Required action:
Write out each line of the entries exactly, starting at the first and finishing with the line that contains "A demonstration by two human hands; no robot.".

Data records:
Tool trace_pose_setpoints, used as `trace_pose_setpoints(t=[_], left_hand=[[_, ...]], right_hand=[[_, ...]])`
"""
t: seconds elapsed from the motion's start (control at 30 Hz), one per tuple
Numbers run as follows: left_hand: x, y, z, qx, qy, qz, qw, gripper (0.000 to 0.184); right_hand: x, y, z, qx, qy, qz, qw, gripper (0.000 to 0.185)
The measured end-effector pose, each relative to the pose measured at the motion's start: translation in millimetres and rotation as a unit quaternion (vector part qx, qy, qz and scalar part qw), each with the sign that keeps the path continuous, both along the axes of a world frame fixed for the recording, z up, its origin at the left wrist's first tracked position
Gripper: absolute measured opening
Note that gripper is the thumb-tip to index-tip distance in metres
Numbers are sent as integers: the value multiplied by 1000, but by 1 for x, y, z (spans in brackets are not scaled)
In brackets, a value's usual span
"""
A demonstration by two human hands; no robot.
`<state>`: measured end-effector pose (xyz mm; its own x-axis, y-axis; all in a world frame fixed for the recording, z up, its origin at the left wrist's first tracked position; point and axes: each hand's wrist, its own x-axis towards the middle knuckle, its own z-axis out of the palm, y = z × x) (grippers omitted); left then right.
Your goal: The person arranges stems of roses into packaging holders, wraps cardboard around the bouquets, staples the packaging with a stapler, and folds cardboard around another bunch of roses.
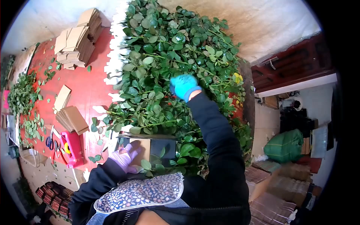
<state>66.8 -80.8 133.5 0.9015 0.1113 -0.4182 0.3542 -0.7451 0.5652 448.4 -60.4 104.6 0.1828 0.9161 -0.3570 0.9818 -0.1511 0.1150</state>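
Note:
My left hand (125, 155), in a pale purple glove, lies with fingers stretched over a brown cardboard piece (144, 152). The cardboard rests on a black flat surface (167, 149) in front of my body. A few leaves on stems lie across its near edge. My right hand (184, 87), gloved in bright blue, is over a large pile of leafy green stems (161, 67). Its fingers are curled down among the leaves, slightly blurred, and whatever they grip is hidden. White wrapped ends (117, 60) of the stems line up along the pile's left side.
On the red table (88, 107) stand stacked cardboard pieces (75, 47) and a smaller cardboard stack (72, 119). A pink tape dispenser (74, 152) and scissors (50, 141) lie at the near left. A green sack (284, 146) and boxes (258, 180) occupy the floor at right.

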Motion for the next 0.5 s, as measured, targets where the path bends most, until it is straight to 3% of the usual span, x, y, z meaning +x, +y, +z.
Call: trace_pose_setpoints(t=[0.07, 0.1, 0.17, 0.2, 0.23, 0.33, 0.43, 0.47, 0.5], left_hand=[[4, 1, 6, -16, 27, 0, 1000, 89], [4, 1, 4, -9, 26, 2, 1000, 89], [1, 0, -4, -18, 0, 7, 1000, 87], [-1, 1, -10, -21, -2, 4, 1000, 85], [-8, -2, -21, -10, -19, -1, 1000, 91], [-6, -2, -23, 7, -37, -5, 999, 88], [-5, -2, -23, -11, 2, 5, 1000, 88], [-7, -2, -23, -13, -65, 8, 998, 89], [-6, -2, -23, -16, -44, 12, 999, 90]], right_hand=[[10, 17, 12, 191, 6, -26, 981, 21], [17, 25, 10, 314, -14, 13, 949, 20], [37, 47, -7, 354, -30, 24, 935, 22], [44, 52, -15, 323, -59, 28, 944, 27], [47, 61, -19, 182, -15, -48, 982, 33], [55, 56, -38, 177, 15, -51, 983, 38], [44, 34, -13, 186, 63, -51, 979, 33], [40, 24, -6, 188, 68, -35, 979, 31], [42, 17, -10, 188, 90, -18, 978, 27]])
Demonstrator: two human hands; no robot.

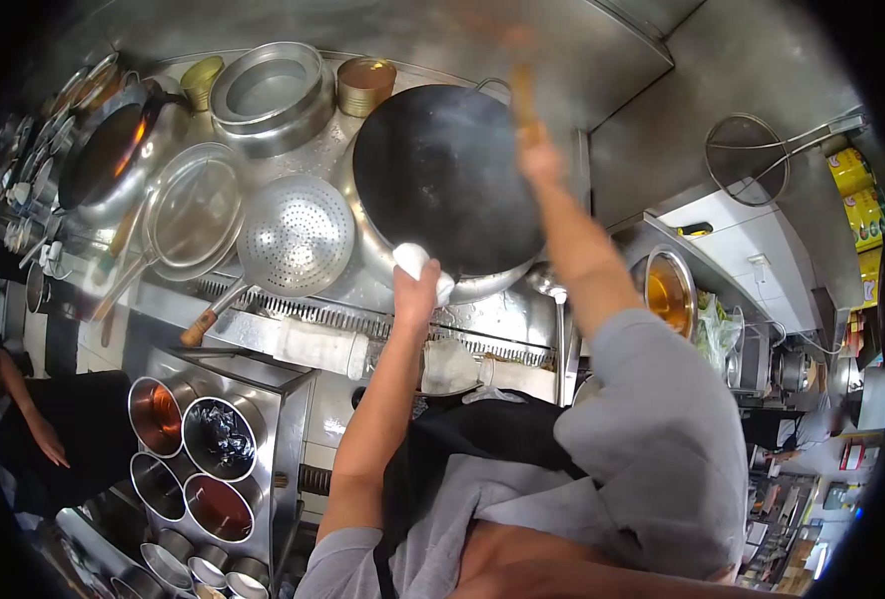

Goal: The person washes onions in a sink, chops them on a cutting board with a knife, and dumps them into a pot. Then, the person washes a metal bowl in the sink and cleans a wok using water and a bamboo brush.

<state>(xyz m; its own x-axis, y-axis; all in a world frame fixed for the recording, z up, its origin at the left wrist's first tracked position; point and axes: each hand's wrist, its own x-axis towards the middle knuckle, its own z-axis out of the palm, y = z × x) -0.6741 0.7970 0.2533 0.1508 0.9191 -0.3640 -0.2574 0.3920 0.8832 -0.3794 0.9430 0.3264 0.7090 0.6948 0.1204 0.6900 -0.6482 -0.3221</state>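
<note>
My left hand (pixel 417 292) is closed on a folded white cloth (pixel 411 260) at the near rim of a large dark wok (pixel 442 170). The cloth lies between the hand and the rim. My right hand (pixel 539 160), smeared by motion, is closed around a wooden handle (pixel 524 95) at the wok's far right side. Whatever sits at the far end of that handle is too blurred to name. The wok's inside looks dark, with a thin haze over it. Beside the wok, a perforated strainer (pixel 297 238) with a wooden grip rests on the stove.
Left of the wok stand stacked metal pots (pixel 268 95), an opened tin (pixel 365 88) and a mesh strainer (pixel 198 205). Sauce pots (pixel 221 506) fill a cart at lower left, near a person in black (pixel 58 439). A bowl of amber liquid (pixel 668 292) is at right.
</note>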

Answer to this exercise:
Tool trace_pose_setpoints, used as `trace_pose_setpoints(t=[_], left_hand=[[_, ...]], right_hand=[[_, ...]])`
"""
t: seconds elapsed from the motion's start (control at 30 Hz), one per tuple
Numbers run as follows: left_hand: x, y, z, qx, qy, qz, qw, gripper (0.000 to 0.184); right_hand: x, y, z, qx, qy, qz, qw, gripper (0.000 to 0.185)
The measured end-effector pose, each relative to the pose measured at the motion's start: translation in millimetres and rotation as a unit quaternion (vector part qx, qy, qz and scalar part qw), each with the sign that keeps the path continuous, both along the axes of a world frame fixed for the recording, z up, its origin at the left wrist's first tracked position
Gripper: absolute measured opening
Note that gripper is the thumb-tip to index-tip distance in metres
Numbers are sent as integers: the value multiplied by 1000, but by 1 for x, y, z (spans in brackets are not scaled)
In brackets, a value's usual span
"""
A demonstration by two human hands; no robot.

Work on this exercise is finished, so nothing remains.